→ **DIRECTIONS**
For the entries below, work out how many lines include the string "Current", then write only that number.

→ **RECORDS PROVIDED**
* * * * *

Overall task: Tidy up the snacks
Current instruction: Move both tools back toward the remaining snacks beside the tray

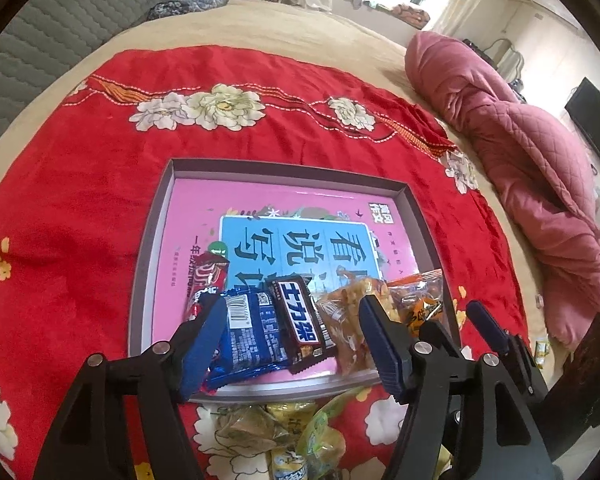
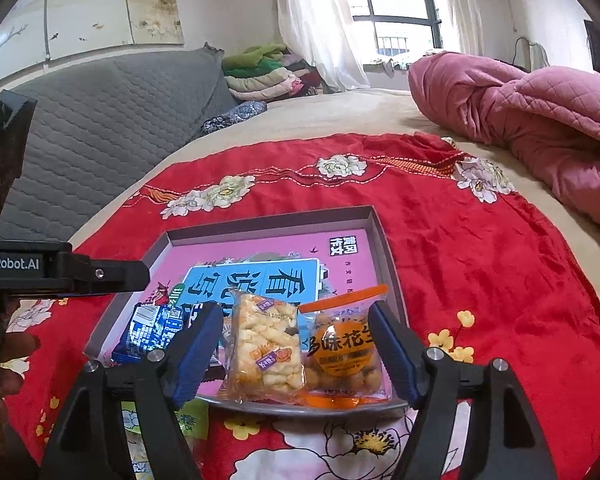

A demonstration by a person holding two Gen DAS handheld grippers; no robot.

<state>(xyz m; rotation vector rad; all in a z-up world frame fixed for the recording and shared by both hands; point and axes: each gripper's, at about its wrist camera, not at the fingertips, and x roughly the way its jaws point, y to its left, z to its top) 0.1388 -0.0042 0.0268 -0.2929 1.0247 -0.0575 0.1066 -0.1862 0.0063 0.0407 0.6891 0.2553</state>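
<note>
Snacks: five packets lie along the near edge of a shallow grey tray (image 1: 142,240), lower centre of both views.
Tray: sits on a red flowered cloth (image 1: 80,168) spread over a bed; a pink book cover with a blue panel (image 1: 300,240) lines its floor.
Red packet (image 1: 206,280): far left of the row in the left wrist view, partly behind the left finger.
Blue packet (image 1: 252,332): beside the red one, barcode facing up, its near end at the tray's front rim.
Dark chocolate bar (image 1: 304,320): lies tilted, overlapping the blue packet's right edge.
Puffed rice cake packet (image 2: 266,344): clear wrapper, right of the chocolate bar.
Orange peanut packet (image 2: 344,356): touching the rice cake packet, at the tray's lower right corner.
Loose snacks (image 1: 284,436): yellow and green wrappers on the cloth just below the tray's front rim.
Left gripper (image 1: 294,340): jaws spread wide, hanging over the blue packet and chocolate bar, pads clear of both.
Right gripper (image 2: 296,354): jaws spread wide on either side of the rice cake and peanut packets, not pressing them.
Background: pink quilt (image 2: 540,120) at upper right, grey padded headboard (image 2: 112,120) at left, window behind.
</note>
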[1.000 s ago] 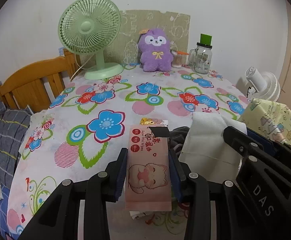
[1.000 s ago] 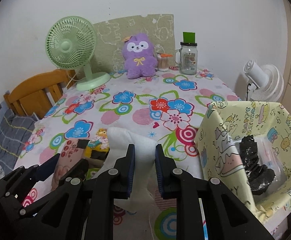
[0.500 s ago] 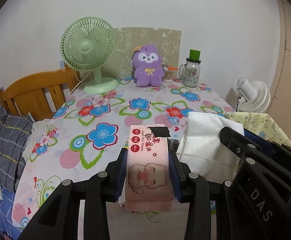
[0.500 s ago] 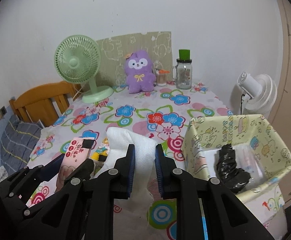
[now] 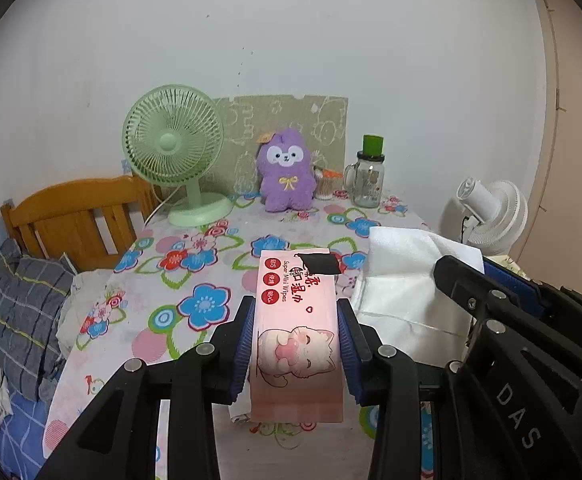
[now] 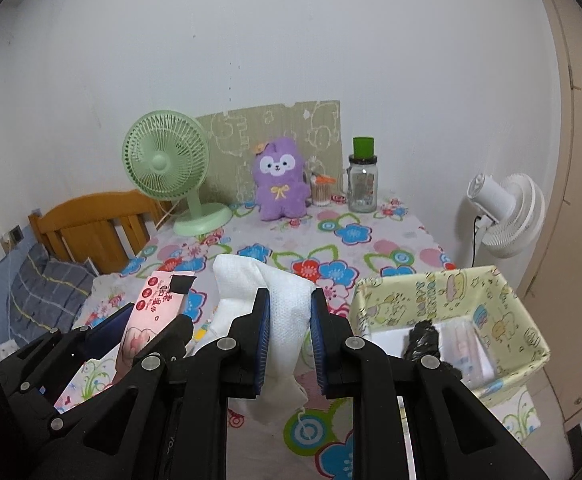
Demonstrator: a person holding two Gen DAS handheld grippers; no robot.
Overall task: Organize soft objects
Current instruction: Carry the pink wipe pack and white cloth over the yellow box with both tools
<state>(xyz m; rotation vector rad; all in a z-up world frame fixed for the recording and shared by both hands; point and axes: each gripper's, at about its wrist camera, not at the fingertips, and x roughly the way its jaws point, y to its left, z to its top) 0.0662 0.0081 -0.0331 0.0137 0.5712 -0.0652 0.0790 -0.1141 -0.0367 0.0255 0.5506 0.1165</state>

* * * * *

→ **EXERCISE RESPONSE**
2